Jun 24, 2005 13:48
Well that’s probably the least appetising subject heading yet. All it needs is a good dollop of cold semolina and….
Topic: there was a five things book meme doing the rounds a few weeks ago that I thought about but never actually did. Anyway my ‘5th ‘book that influenced you’ was going to be a collection of five half-remembered sf stories that I imprinted on as a teenager and for some reason I’ve been thinking about them today. The first, and this one I do actually remember most of, was Shattered Like a Glass Goblin by Harlan Ellison. I just like the title image for some reason. The story was some hippy druggy nightmare about LSD trips gradually turning real. I just like the title OK.
There’s a second imagery one, I think by Gene Wolfe, about a man with a face in his stomach who meets a girl with the same condition and they kiss.
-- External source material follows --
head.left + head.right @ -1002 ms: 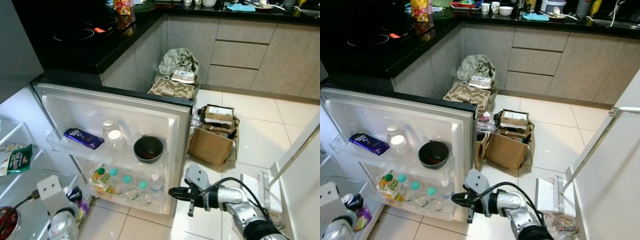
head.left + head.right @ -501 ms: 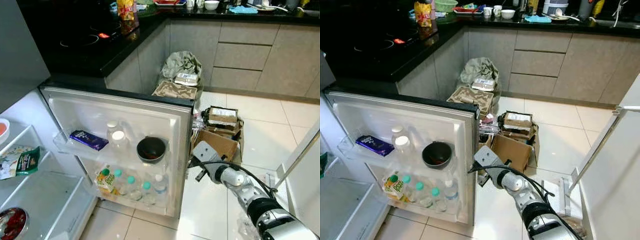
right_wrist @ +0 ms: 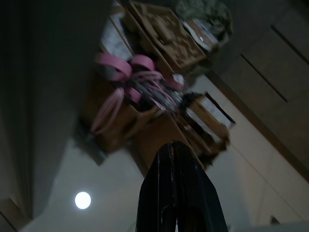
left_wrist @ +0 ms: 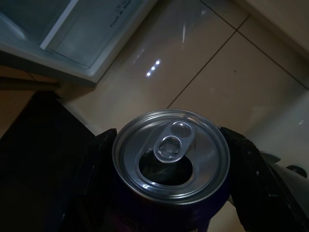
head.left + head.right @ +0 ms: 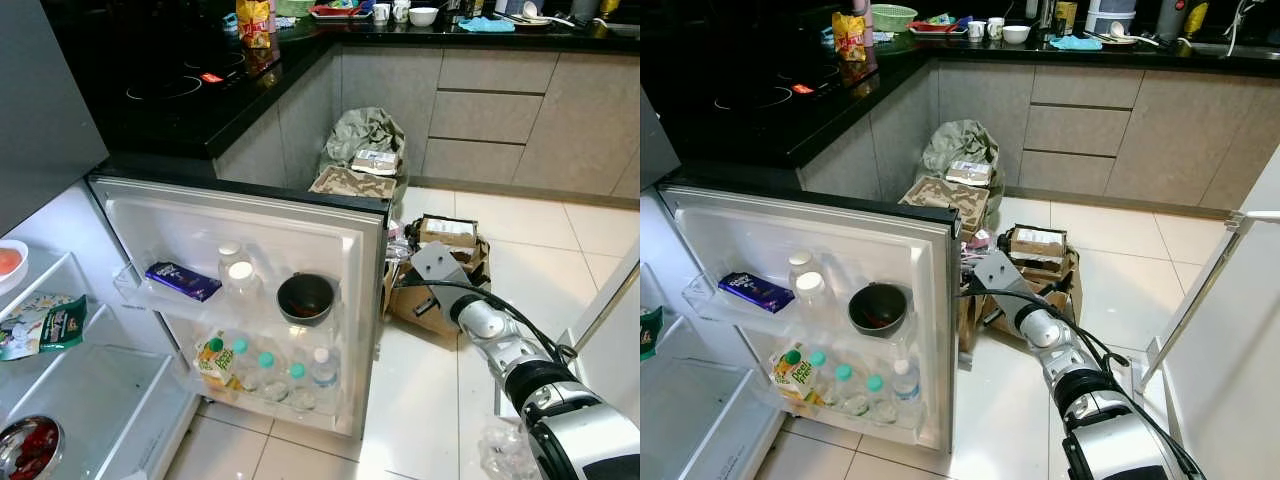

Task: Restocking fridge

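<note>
Left wrist view showed the left pincer clamped around an opened can at centre frame, above floor tiles. Right pincer, fingers pressed together, pointed toward cardboard boxes.

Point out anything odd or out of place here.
The can clamped in the left tool has its tab already opened, odd for restocking. Torn cardboard boxes and a stuffed bag clutter the floor beside the open fridge door.
</note>
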You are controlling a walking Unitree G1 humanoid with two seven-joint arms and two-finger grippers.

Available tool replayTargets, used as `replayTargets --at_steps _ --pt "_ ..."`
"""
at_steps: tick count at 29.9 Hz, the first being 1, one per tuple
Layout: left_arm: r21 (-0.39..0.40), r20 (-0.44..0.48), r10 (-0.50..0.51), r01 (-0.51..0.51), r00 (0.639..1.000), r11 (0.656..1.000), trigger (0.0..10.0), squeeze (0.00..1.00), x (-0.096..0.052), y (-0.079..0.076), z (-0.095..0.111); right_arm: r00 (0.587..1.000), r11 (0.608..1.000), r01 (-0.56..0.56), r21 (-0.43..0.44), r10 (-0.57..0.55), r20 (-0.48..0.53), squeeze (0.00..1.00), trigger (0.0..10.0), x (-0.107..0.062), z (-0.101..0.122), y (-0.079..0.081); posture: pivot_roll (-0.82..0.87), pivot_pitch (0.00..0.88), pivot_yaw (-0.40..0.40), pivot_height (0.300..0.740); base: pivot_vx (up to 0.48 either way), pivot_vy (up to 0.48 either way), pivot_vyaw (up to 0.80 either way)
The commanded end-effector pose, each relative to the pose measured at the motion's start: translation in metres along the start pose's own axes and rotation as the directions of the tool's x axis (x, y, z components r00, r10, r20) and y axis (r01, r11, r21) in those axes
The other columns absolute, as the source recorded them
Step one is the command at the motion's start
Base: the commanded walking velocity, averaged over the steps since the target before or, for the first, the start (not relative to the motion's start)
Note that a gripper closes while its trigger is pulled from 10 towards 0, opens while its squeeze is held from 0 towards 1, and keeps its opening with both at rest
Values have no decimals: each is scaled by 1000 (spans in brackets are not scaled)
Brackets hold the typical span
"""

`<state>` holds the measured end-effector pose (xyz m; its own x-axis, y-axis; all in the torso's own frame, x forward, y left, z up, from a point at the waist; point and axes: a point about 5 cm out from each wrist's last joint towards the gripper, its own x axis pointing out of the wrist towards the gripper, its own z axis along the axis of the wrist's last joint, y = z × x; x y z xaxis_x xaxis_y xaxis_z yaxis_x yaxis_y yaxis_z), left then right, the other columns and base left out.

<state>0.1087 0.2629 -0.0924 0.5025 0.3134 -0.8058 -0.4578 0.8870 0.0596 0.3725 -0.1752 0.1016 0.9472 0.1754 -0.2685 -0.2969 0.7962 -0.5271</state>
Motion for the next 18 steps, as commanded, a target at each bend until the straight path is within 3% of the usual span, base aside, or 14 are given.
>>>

The third is a Roger Zelazny novel where the science premise has to do with chirality and the existence of a (literally) mirror world where L forms of organic molecules replace D. Or is it the other way round. I can’t remember what happened in the story at all, I just thought it was a neat premise.
The fourth is a longish short story by James Tiptree Jnr that had something to do with rats and a ‘king rat’ forming as a collective rat consciousness but I remember it more for the not-a-love-story going on at the same time. There’s a man and a woman talking about bonsai trees and how their beauty is essentially a product of major tree torture and it ends with one of them asking something along the lines of whether two broken things can ever make a bonsai. So I’m a complete sap but I think that’s my big romance kink right there. It’s probably a major part of what I liked about S7 of Buffy. Because there’s Buffy and Spike and Xander and Anya and they’ve all broken each other beyond hope of repair and yet by the end they seem to find something new. Not something big, noisy and passionate, but small like a bonsai is small. Quiet. I like the quiet.
And my fifth story I think must be classic sf. Because there are Venusians and the point is that Venus is a drab looking place to our eyes but the Venusians have adapted to it by developing a much more finely tuned sense of colour in that part of the spectrum. So to them viewing our beautiful Earth landscapes is a garish epilepsy-inducing experience. Well I always liked the idea (apparently not true) that Inuit languages contain dozens of words for different grades of snow.